WHAT TO WORK ON
Retrieve all lines below that have the string "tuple".
++++++
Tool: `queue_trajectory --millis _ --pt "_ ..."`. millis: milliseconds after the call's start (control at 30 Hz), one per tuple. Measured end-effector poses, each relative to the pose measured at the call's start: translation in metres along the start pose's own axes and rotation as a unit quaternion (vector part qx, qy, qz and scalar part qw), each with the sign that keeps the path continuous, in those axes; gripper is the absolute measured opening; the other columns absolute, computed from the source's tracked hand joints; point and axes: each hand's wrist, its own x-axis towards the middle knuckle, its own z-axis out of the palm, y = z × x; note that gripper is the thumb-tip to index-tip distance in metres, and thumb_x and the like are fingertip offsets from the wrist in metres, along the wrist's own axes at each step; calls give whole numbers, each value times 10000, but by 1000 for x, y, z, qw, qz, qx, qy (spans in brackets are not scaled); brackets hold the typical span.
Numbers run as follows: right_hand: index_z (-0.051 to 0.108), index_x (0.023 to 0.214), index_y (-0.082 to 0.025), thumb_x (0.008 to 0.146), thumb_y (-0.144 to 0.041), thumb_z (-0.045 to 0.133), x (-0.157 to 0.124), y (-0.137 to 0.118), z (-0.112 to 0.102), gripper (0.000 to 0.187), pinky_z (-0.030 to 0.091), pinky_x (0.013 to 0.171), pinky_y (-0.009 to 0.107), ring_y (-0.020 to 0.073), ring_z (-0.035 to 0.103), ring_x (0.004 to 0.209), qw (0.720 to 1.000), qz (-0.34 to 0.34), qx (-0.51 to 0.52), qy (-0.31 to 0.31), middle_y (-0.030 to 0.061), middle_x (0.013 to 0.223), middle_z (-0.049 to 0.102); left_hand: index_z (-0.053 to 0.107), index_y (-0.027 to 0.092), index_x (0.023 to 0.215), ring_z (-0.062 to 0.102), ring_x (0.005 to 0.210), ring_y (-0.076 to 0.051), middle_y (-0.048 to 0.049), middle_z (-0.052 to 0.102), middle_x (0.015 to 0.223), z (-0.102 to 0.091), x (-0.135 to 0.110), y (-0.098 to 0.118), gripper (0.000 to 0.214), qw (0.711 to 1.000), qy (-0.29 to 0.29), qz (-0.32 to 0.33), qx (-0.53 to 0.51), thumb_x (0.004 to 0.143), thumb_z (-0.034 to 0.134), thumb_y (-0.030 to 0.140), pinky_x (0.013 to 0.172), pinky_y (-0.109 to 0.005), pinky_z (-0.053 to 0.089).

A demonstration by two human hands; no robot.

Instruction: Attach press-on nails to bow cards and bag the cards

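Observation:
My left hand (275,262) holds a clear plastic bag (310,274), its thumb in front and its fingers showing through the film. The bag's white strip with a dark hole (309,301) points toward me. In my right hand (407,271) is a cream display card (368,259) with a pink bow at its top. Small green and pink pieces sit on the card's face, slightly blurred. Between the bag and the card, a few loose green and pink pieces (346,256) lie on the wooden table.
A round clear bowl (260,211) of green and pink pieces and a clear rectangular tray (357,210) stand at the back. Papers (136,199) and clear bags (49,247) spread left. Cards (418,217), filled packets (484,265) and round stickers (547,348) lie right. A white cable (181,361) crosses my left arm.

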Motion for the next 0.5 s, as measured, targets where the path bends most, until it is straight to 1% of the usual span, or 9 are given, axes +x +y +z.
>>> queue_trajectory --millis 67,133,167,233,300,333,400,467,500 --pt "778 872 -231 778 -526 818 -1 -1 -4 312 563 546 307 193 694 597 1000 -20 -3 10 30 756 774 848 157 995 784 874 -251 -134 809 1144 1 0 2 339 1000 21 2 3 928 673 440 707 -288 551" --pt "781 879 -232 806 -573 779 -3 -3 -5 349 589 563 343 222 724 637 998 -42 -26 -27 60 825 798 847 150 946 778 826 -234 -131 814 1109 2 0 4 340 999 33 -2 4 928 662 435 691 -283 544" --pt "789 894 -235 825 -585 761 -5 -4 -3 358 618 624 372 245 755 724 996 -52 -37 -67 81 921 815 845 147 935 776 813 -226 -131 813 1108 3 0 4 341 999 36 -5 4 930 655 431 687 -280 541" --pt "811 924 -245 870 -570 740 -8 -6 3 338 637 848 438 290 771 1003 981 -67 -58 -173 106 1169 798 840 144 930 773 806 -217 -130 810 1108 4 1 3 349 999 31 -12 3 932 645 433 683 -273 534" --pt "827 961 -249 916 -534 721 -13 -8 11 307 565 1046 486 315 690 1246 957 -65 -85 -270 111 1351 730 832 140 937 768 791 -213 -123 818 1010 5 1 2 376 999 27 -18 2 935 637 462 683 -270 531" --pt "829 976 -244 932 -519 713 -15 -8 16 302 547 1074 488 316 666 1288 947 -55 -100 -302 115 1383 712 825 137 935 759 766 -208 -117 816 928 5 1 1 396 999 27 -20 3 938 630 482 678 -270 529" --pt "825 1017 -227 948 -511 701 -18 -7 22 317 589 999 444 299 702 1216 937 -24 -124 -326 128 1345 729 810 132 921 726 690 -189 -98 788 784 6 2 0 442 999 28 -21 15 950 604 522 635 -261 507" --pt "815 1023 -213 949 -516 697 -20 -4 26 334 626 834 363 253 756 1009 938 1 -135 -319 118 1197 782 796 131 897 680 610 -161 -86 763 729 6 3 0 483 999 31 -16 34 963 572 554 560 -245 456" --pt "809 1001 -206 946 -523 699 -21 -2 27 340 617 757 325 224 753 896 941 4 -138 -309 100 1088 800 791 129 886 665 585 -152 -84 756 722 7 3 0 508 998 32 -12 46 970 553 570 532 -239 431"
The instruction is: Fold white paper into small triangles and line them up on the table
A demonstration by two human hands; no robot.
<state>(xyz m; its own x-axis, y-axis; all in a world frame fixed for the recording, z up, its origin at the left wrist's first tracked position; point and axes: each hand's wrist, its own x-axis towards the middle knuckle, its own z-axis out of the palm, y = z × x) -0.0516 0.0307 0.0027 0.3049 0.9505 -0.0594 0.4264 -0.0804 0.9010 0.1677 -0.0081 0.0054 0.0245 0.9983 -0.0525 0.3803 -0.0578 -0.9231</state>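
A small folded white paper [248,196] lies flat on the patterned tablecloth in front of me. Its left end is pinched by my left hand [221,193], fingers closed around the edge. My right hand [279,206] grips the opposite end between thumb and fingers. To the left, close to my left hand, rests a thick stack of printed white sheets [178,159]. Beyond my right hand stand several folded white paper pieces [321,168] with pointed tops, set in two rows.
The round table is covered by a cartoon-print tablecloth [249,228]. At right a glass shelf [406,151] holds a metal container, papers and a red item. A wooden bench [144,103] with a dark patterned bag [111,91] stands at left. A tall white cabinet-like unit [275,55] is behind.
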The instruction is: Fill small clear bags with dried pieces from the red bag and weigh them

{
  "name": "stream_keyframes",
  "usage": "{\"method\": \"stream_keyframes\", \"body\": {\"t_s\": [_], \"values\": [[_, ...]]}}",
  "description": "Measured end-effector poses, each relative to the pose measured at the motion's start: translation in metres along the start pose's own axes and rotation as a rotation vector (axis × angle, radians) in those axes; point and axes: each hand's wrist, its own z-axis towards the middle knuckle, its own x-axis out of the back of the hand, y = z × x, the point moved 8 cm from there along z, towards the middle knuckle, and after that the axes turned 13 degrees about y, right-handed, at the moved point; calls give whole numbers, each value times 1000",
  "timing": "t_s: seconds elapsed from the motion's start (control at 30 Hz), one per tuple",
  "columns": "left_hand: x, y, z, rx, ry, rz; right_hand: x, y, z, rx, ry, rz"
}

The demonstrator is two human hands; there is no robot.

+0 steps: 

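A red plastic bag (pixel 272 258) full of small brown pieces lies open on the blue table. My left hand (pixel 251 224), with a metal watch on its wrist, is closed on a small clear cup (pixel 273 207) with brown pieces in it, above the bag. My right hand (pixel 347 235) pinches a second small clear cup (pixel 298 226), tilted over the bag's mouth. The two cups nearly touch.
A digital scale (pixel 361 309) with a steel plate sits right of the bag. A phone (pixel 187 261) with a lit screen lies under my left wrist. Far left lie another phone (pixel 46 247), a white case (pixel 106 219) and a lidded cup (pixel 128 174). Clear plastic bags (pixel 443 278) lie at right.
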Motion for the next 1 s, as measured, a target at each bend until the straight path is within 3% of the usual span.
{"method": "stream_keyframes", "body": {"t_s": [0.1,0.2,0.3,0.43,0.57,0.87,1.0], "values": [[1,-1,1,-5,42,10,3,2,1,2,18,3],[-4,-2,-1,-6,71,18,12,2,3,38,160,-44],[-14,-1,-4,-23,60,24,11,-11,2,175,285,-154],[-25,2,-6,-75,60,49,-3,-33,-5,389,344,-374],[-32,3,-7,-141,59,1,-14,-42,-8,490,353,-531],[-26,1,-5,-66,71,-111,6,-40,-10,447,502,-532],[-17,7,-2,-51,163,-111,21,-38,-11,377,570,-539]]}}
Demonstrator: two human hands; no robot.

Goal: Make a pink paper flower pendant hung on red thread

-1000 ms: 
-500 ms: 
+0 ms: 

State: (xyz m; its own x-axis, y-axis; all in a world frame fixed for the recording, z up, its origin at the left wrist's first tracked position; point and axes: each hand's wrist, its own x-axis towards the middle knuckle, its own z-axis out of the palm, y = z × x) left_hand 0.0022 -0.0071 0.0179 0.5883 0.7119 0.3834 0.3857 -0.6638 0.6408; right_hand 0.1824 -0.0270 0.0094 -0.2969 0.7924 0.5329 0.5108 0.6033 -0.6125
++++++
OUTPUT OF THE TASK
Tool: `queue_trajectory --millis _ --pt "_ ..."`. millis: milliseconds after the call's start (control at 30 Hz), one per tuple. Measured end-effector poses, each relative to the pose measured at the call's start: translation in metres along the start pose's own axes and rotation as a unit quaternion (vector part qx, qy, qz and scalar part qw), each with the sign that keeps the path continuous, in those axes; gripper is the absolute measured opening; the other columns absolute, computed from the source's tracked hand joints; point and axes: each hand's wrist, its own x-axis towards the middle knuckle, its own z-axis out of the palm, y = z × x; note that gripper is the thumb-tip to index-tip distance in metres, and thumb_x and the like are fingertip offsets from the wrist in metres, along the wrist's own axes at each step; calls give whole numbers, each value times 10000, but by 1000 for x, y, z, qw, qz, qx, qy (spans in brackets are not scaled); brackets hold the typical span.
  "timing": "t_s: seconds elapsed from the motion's start (control at 30 Hz), one per tuple",

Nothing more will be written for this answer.